Goodbye To Cheques, Hello To Cyber-Transfers

It’s not just the capitalist machine which requires novel ways of paying. Digital finance has made life a lot easier for many independent entrepreneurs to reach faraway customers and be paid by them very quickly indeed. Platforms like PayPal became ubiquitous extremely quickly  once their potential was realized – and as the world becomes increasingly digitized, they’re likely to go from strength to strength. If the banks don’t take them over, that is. Banks are well aware of the missed financial opportunities inherent in all of these cyber-transfers. While the money may ultimately end up in a bank account, PayPal are taking a substantial cut along the way. Banks currently remain invested in the outmoded cheque-clearing system (which gains them plentiful interest) – but this won’t be the case for long. Cheques  are being phased out in the UK in 2018 and other nations are likely to follow suit. It’s likely that the intervening years will see banks making big, PayPal-esque changes to their digital money transfer systems. Not everyone can use BACs systems to digitally transfer money, but everyone can use PayPal. Expect to see banks muscling in on PayPal’s territory by making their digital money transfer systems simpler and easier – potentially through apps and the like.

Wearable Technology

Everyone’s talking about wearable technology right now. It’s supposed to be the innovation of the future, keeping track of everything from our state of health to our social lives. We all know that a lot of confidently made future predictions get kyboshed by something completely innovative sweeping in from the left field. However, at the moment, wearable technology looks to be a reasonably safe bet so far as future digital development is concerned. The advance of contactless payment means that one need no longer be confined to a card in order to pay. Indeed, one can attach a ‘digital wallet’ interface to almost anything. Barclays are already using a ‘bPay’ system in the UK, whereby one can have one’s ‘digital wallet’ in a wristband, a fob, or a sticker which can be attached to whatever the owner pleases. Some ultimately see such interfaces being integrated into our bodies via chips etc which could be scanned. Whatever the ultimate destination of this technology, it seems pretty clear that the way in which we pay for things is about to change rather drastically!


Helen Young



The Good, The Bad, and The Scary Of Wearable Technology

In Isaac Asimov’s “I, Robot” novels, he shows us a world where technology supersedes established social norms. In his books, nudity is fine as long as it is viewed remotely. As in his fictional worlds, mobile technology and the Internet are changing our culture.

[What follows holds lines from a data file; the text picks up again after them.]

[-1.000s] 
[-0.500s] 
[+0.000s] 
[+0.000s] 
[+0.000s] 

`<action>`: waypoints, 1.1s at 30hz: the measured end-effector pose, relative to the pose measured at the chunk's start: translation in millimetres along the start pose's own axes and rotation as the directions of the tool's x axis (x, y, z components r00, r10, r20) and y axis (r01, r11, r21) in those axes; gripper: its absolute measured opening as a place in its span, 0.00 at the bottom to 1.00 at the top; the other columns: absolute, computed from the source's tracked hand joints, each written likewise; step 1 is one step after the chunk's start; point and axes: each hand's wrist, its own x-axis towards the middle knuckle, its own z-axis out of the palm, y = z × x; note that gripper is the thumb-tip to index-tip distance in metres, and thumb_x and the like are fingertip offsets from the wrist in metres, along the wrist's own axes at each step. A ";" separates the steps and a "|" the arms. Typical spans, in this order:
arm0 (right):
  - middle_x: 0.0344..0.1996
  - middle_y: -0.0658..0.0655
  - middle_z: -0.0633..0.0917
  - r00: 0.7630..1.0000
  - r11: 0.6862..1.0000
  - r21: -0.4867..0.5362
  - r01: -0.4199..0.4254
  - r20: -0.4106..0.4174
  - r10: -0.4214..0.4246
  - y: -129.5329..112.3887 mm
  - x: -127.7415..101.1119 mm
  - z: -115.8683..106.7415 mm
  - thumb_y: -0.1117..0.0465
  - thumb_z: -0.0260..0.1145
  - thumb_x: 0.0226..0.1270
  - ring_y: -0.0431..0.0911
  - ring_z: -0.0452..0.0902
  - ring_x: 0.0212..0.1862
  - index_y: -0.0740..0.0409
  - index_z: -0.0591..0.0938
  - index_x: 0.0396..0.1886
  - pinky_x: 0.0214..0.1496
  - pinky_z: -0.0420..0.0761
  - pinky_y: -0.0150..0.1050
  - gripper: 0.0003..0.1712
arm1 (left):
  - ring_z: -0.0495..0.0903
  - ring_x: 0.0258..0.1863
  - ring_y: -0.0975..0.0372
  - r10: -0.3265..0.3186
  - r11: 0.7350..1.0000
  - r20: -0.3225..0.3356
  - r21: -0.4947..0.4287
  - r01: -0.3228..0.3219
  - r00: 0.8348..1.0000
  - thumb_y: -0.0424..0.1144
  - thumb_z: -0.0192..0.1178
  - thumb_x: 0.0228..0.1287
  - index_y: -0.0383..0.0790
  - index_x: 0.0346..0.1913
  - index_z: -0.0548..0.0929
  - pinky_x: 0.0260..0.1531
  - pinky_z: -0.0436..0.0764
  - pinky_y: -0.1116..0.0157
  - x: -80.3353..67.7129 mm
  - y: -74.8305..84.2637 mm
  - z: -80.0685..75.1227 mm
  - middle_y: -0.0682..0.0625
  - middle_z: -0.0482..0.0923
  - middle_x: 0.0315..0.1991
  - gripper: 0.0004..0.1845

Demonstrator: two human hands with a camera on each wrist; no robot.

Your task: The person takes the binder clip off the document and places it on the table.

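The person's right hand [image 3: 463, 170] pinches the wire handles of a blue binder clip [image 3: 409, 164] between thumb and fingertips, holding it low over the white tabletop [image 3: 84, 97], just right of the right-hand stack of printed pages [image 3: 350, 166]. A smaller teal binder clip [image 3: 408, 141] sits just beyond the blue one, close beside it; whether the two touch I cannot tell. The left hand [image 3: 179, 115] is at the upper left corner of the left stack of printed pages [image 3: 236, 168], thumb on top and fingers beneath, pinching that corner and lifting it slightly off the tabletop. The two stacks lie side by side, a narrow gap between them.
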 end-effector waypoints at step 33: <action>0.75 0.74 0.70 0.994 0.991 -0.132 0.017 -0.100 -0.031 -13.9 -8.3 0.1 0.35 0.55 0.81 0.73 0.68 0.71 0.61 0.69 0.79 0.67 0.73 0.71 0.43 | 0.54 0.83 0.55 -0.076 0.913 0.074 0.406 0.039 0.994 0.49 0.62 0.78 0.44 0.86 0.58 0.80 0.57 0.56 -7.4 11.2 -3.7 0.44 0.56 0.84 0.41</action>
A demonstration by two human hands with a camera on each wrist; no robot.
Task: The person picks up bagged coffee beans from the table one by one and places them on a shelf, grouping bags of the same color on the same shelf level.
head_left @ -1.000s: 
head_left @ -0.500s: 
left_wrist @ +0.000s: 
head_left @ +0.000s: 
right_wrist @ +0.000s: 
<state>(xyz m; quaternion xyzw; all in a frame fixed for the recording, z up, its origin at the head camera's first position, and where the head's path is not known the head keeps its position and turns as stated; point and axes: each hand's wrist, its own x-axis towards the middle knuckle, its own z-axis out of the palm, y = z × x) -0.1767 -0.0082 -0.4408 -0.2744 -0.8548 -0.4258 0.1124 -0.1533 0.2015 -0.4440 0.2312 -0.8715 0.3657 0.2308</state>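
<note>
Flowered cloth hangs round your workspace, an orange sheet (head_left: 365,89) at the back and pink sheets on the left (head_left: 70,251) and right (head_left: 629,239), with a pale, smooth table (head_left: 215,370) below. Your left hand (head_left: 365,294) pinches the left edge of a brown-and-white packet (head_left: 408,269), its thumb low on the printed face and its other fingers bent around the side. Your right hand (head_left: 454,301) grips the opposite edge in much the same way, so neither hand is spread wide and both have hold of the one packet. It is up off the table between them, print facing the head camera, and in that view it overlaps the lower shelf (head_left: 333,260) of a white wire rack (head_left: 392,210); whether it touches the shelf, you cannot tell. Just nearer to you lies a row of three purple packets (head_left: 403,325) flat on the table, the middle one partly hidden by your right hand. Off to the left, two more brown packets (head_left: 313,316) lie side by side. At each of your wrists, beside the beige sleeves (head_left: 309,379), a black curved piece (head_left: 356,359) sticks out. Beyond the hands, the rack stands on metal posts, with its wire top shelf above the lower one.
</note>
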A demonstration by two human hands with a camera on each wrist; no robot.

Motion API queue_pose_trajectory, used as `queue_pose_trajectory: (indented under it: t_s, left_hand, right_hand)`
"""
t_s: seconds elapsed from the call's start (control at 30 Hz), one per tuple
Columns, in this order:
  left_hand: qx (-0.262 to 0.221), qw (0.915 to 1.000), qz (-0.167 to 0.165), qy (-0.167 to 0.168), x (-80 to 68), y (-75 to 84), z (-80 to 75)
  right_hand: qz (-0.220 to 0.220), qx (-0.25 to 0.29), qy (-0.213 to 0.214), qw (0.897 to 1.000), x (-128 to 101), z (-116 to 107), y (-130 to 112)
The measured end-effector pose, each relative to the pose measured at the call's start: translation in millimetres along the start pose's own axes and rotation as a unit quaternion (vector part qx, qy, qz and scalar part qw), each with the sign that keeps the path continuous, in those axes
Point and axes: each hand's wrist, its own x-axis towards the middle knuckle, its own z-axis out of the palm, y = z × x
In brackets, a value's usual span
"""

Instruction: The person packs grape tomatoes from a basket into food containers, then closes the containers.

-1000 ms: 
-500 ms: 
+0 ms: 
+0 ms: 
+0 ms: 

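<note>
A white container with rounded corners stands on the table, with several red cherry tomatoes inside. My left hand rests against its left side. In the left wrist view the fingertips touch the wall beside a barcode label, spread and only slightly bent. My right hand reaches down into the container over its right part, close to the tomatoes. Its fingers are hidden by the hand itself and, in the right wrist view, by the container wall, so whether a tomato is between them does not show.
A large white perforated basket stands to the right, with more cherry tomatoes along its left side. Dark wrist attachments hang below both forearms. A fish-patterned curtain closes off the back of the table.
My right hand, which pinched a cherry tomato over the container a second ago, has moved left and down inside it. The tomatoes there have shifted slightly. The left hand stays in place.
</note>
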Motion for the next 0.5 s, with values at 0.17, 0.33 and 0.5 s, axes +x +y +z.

Tragedies related to cyber-bullying have hit the headlines but the more subtle influences to our world may be more important. Microchips in children, voice controlled devices, and wearable technology are altering the way we communicate and interact, maybe to the detriment to our society.

The Problem Of Facelessness

The key to cyber-bullying is the cyber-disinhibition effect in which people do not have visual cues to moderate their behavior, reports researcher Michelle Wright. When talking face-to-face, a little nod or a squint of the eye gives the speaker micro messages, telling him to continue or change the subject. Digital messaging strips us of these meta-messages. Wearable technology, like Google Glass, brings this to a new level. A user can communicate with a person, even show that person what is being seen, and still lose the important parts of body language. This changes cyber-bullying, which is repetitive and premeditated, into peer victimization that is a malicious social behavior, reports the National Center for Biotechnology Information. In other words, we are transforming our online culture into one where users care nothing for their peer’s online reputation.

Privacy Is A Myth

English: A flexible Lilypad Arduino, designed ...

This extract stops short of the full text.